### Required action
Print the data that follows exactly.

▼▼▼

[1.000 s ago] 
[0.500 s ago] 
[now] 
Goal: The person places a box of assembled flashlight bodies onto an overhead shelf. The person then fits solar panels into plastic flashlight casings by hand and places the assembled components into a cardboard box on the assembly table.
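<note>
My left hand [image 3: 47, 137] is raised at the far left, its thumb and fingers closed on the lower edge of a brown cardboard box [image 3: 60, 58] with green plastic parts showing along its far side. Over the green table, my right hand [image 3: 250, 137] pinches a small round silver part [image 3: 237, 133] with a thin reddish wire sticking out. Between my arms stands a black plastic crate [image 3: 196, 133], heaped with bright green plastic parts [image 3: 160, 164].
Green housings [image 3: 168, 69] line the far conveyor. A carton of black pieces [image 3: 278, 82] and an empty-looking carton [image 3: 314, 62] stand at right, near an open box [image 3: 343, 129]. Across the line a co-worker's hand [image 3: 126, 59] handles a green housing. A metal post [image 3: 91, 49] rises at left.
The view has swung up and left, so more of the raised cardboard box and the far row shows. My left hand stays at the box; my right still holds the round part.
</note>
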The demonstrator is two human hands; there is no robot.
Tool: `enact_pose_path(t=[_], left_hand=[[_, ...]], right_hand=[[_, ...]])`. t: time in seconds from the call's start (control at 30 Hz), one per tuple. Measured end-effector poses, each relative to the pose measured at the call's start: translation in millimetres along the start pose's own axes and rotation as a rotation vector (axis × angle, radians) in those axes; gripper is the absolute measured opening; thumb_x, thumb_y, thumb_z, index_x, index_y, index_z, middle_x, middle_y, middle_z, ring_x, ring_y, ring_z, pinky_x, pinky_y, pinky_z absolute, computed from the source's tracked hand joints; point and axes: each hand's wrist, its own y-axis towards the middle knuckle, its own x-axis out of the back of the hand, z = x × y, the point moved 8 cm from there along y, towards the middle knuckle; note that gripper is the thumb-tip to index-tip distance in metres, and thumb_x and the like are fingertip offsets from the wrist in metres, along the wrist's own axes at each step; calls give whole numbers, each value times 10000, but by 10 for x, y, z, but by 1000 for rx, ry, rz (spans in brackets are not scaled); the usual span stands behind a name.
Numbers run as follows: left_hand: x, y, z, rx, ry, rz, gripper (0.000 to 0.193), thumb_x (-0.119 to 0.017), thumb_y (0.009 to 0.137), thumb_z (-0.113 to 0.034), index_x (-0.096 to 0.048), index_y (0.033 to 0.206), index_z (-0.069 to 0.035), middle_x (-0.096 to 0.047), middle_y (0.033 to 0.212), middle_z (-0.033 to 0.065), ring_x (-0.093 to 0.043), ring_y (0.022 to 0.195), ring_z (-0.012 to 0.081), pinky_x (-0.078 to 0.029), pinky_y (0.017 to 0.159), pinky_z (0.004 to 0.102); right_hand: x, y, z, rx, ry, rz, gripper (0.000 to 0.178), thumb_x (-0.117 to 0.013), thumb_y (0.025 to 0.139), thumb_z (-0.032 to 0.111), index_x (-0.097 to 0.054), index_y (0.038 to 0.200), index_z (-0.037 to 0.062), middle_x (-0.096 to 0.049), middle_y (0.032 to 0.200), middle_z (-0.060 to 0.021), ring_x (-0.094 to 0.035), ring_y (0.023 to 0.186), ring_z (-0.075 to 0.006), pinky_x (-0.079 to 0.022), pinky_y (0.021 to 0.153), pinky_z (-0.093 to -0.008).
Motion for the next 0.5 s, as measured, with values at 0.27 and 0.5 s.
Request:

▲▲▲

### Answer to the exercise
[1.000 s ago] 
[0.500 s ago] 
[now] 
Goal: The person places a box of assembled flashlight bodies onto an overhead shelf. The person then fits solar panels into plastic flashlight casings by hand and places the assembled components into a cardboard box on the assembly table.
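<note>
My left hand [image 3: 47, 137] is raised at the far left, its thumb and fingers closed on the lower edge of a brown cardboard box [image 3: 60, 58] with green plastic parts showing along its far side. Over the green table, my right hand [image 3: 250, 137] pinches a small round silver part [image 3: 237, 133] with a thin reddish wire sticking out. Between my arms stands a black plastic crate [image 3: 196, 133], heaped with bright green plastic parts [image 3: 160, 164].
Green housings [image 3: 168, 69] line the far conveyor. A carton of black pieces [image 3: 278, 82] and an empty-looking carton [image 3: 314, 62] stand at right, near an open box [image 3: 343, 129]. Across the line a co-worker's hand [image 3: 126, 59] handles a green housing. A metal post [image 3: 91, 49] rises at left.
The view has swung up and left, so more of the raised cardboard box and the far row shows. My left hand stays at the box; my right still holds the round part.
</note>
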The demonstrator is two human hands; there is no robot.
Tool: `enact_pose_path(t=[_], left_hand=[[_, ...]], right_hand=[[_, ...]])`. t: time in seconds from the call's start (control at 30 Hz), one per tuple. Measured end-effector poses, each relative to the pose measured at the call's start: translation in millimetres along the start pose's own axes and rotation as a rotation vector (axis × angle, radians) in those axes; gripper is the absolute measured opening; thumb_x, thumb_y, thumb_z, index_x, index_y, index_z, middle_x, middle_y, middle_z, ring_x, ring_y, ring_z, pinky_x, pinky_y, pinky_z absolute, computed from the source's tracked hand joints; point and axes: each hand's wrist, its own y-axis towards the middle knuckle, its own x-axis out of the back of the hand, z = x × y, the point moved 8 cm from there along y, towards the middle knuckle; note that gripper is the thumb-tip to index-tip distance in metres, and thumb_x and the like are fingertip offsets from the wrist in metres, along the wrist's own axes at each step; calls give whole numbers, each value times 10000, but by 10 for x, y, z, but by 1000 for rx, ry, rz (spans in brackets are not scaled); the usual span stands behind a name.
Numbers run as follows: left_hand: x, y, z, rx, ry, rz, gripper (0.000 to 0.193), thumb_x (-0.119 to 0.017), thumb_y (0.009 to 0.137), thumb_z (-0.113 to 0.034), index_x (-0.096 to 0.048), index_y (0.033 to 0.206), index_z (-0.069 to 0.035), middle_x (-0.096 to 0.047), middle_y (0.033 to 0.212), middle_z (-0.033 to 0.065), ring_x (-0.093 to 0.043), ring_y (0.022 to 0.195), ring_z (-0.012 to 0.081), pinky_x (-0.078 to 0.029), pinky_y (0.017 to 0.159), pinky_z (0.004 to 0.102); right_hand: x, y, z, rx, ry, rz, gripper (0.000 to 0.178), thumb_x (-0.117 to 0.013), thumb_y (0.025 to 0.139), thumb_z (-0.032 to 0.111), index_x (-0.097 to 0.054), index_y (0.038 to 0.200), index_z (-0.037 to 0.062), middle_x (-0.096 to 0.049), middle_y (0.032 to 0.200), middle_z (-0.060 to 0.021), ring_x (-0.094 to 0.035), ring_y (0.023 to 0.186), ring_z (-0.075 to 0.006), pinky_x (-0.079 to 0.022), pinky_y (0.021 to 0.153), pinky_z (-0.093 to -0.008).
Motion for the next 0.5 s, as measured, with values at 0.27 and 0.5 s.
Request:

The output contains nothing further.